Task instructions: Transcribe the entries that come next exactly, but not the pictures they contain.

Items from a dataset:
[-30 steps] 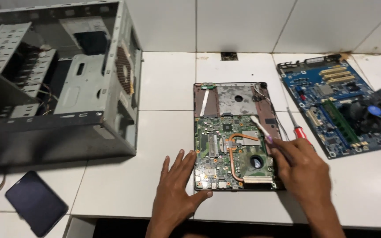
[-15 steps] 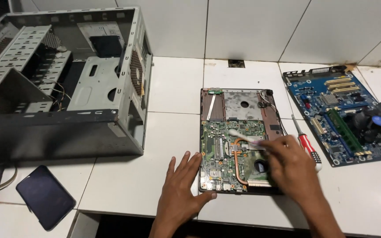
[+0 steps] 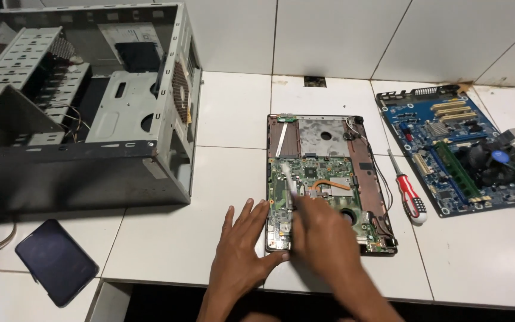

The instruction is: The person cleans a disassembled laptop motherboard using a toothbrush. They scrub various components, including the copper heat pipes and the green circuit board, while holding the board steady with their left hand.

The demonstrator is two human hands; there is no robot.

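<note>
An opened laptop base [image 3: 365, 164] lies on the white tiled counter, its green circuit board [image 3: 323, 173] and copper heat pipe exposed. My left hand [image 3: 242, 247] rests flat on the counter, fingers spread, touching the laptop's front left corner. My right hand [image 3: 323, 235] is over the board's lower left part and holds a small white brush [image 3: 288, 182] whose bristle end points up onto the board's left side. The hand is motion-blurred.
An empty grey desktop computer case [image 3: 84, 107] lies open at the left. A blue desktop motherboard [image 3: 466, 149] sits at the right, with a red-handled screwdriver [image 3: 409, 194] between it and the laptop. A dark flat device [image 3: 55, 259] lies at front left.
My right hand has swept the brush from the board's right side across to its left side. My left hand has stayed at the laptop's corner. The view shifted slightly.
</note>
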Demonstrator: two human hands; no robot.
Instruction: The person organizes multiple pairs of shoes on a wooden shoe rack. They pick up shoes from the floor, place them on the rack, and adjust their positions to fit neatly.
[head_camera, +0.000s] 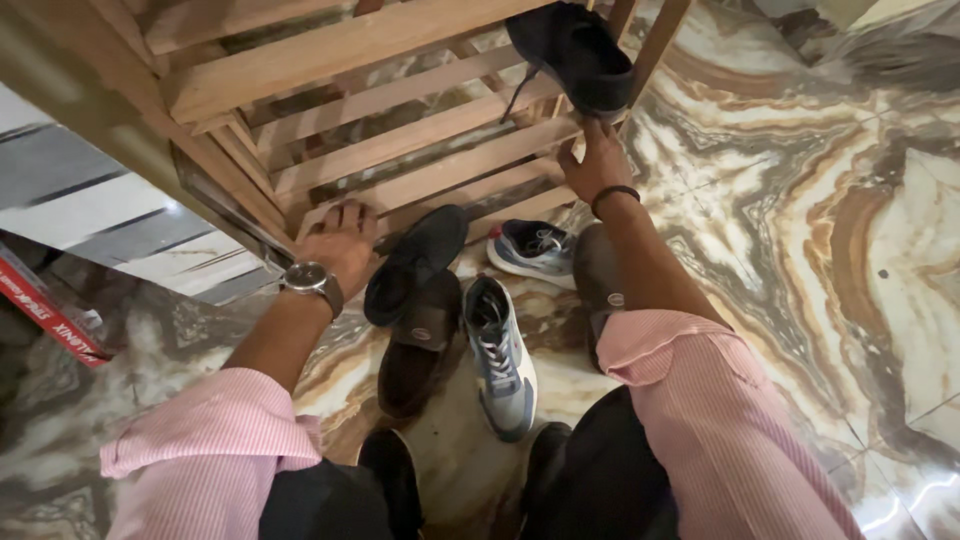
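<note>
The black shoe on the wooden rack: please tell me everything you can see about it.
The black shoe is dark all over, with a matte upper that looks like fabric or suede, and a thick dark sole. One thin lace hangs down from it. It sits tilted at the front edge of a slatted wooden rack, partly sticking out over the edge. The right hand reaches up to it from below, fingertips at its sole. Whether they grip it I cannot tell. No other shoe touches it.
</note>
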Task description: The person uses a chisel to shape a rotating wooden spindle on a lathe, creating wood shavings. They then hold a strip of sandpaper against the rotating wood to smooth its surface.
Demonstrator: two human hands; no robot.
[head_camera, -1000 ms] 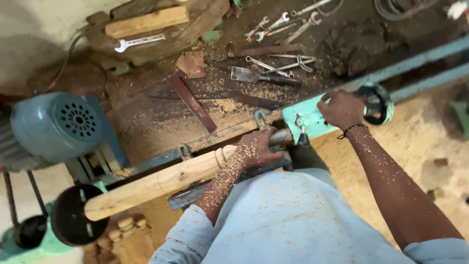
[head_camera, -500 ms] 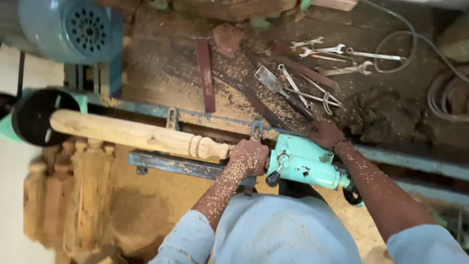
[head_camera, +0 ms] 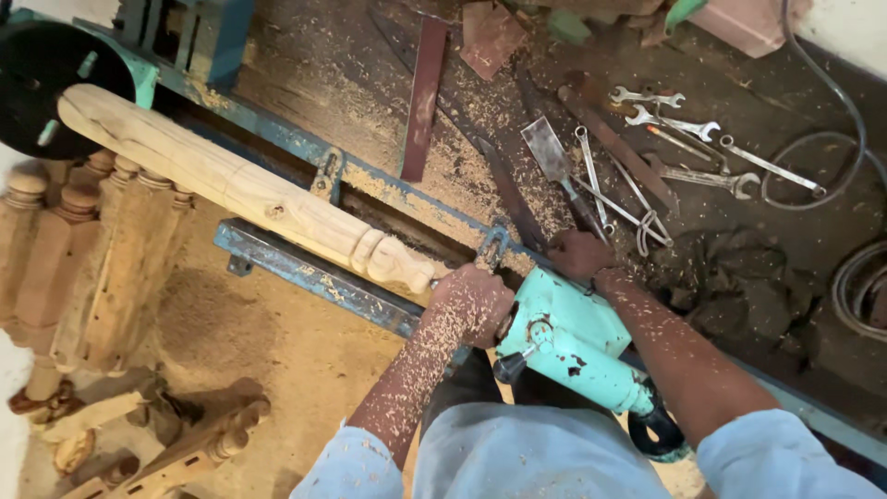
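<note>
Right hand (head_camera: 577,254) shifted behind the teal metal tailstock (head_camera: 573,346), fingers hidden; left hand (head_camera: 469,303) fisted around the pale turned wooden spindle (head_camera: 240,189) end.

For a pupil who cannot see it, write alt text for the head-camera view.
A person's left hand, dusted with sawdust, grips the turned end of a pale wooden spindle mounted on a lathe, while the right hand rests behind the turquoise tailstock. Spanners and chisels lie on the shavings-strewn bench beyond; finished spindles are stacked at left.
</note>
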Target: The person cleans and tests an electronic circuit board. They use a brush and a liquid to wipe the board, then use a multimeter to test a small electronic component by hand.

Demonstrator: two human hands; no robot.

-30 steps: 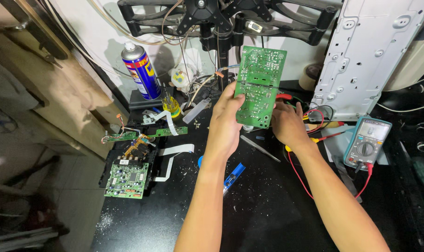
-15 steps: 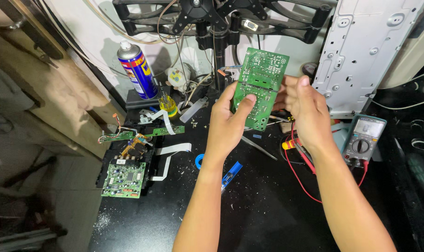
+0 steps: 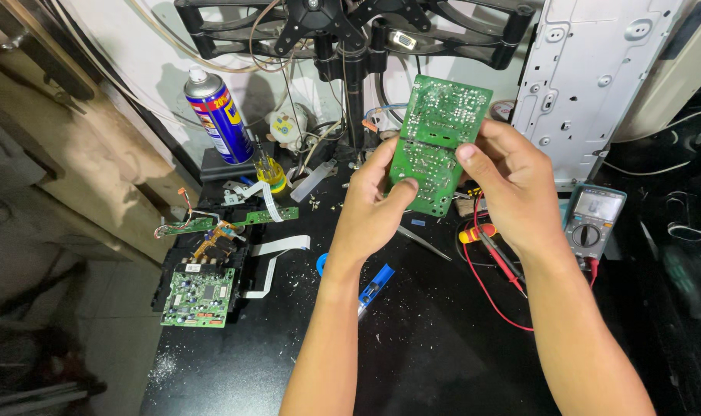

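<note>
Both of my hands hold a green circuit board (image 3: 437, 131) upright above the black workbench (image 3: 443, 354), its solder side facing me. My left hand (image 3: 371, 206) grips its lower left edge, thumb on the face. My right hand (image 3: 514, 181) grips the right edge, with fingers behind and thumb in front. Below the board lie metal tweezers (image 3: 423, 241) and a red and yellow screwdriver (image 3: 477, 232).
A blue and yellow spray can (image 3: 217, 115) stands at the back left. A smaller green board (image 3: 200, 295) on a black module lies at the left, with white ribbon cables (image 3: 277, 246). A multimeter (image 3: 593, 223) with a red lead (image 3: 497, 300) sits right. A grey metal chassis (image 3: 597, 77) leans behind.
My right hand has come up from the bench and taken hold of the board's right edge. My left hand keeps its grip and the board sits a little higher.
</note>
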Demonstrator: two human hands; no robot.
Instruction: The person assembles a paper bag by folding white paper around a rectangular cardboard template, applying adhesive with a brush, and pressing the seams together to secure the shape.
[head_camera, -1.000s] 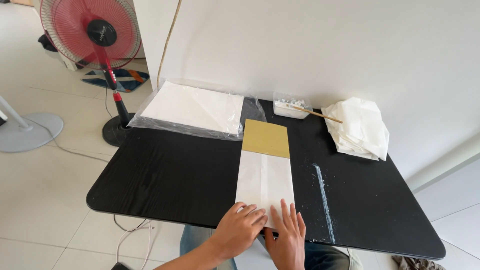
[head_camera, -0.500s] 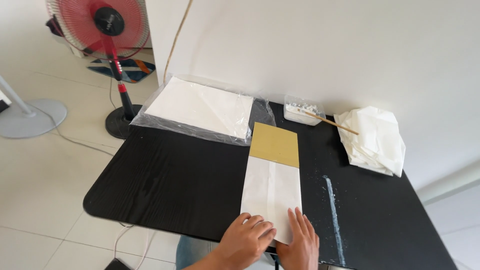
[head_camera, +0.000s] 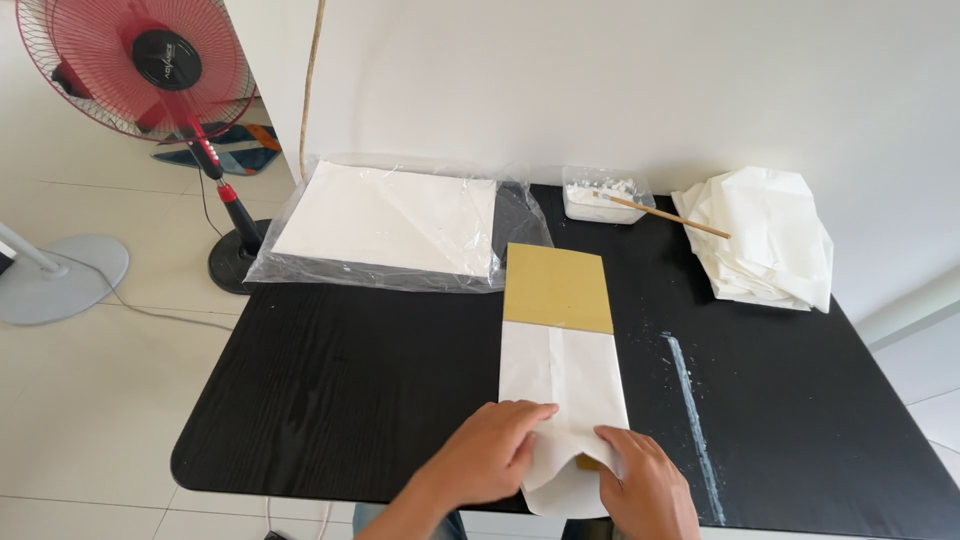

Solution to this problem:
[-30 steps] 
[-15 steps] 
[+0 steps] 

The instruction is: The person cleans a disassembled laptop motherboard using a toothbrush. They scrub various components, including the copper heat pipes and the green circuit board, while holding the board steady with their left hand.

The demonstrator is two human hands; there is no robot.

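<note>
An opened laptop base [image 3: 365, 164] lies on the white tiled counter, its green circuit board [image 3: 323, 173] and copper heat pipe exposed. My left hand [image 3: 242, 247] rests flat on the counter, fingers spread, touching the laptop's front left corner. My right hand [image 3: 323, 235] is over the board's lower left part and holds a small white brush [image 3: 288, 182] whose bristle end points up onto the board's left side. The hand is motion-blurred.
An empty grey desktop computer case [image 3: 84, 107] lies open at the left. A blue desktop motherboard [image 3: 466, 149] sits at the right, with a red-handled screwdriver [image 3: 409, 194] between it and the laptop. A dark flat device [image 3: 55, 259] lies at front left.
My right hand has swept the brush from the board's right side across to its left side. My left hand has stayed at the laptop's corner. The view shifted slightly.
</note>
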Demonstrator: two human hands; no robot.
Instruction: The person organizes multiple pairs of shoes on a wooden shoe rack. They pick up shoes from the floor, place them on the rack, and adjust their positions to fit neatly.
[head_camera, +0.000s] 
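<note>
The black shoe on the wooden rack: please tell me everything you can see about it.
The black shoe is dark all over, with a matte upper that looks like fabric or suede, and a thick dark sole. One thin lace hangs down from it. It sits tilted at the front edge of a slatted wooden rack, partly sticking out over the edge. The right hand reaches up to it from below, fingertips at its sole. Whether they grip it I cannot tell. No other shoe touches it.
</note>
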Task description: The person uses a chisel to shape a rotating wooden spindle on a lathe, creating wood shavings. They then hold a strip of sandpaper against the rotating wood to smooth its surface.
Demonstrator: two human hands; no robot.
[head_camera, -1000 ms] 
[head_camera, -500 ms] 
[head_camera, +0 ms] 
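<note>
Right hand (head_camera: 577,254) shifted behind the teal metal tailstock (head_camera: 573,346), fingers hidden; left hand (head_camera: 469,303) fisted around the pale turned wooden spindle (head_camera: 240,189) end.

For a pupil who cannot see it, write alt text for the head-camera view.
A person's left hand, dusted with sawdust, grips the turned end of a pale wooden spindle mounted on a lathe, while the right hand rests behind the turquoise tailstock. Spanners and chisels lie on the shavings-strewn bench beyond; finished spindles are stacked at left.
</note>
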Target: The person cleans and tests an electronic circuit board. They use a brush and a liquid to wipe the board, then use a multimeter to test a small electronic component by hand.

Demonstrator: two human hands; no robot.

-30 steps: 
-15 steps: 
+0 steps: 

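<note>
Both of my hands hold a green circuit board (image 3: 437, 131) upright above the black workbench (image 3: 443, 354), its solder side facing me. My left hand (image 3: 371, 206) grips its lower left edge, thumb on the face. My right hand (image 3: 514, 181) grips the right edge, with fingers behind and thumb in front. Below the board lie metal tweezers (image 3: 423, 241) and a red and yellow screwdriver (image 3: 477, 232).
A blue and yellow spray can (image 3: 217, 115) stands at the back left. A smaller green board (image 3: 200, 295) on a black module lies at the left, with white ribbon cables (image 3: 277, 246). A multimeter (image 3: 593, 223) with a red lead (image 3: 497, 300) sits right. A grey metal chassis (image 3: 597, 77) leans behind.
My right hand has come up from the bench and taken hold of the board's right edge. My left hand keeps its grip and the board sits a little higher.
</note>
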Demonstrator: two human hands; no robot.
Instruction: The person assembles a paper bag by folding white paper around a rectangular cardboard template, applying adhesive with a brush, and pressing the seams together to secure the shape.
[head_camera, -1.000s] 
[head_camera, -0.500s] 
[head_camera, +0.000s] 

With this, there is nothing more to the exercise.